Required action =
Look through the entries for the line containing "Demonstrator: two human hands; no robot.". Then output that line and every line after it, exactly, to the end.

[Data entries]
■ ■ ■ ■
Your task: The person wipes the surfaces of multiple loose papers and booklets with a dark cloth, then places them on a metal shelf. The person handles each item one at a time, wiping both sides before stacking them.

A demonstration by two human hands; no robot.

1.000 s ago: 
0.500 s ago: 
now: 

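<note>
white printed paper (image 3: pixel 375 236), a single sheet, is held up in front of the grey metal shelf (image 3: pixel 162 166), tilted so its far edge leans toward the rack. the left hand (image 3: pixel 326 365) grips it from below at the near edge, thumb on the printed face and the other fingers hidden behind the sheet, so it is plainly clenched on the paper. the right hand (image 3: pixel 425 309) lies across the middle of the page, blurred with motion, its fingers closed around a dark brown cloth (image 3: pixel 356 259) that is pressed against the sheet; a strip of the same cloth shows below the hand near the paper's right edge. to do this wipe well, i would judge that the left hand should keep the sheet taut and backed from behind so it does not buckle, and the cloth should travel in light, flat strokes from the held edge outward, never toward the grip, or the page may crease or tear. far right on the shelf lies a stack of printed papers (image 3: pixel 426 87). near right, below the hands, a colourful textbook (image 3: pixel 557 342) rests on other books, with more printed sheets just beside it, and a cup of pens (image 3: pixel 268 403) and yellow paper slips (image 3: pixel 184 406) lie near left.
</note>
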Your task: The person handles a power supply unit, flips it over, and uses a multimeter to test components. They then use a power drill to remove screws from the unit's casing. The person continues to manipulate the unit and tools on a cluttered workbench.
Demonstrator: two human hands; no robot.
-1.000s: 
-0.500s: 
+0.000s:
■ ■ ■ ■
Reply =
Demonstrator: two human hands; no robot.
-1.000s: 
-0.500s: 
+0.000s:

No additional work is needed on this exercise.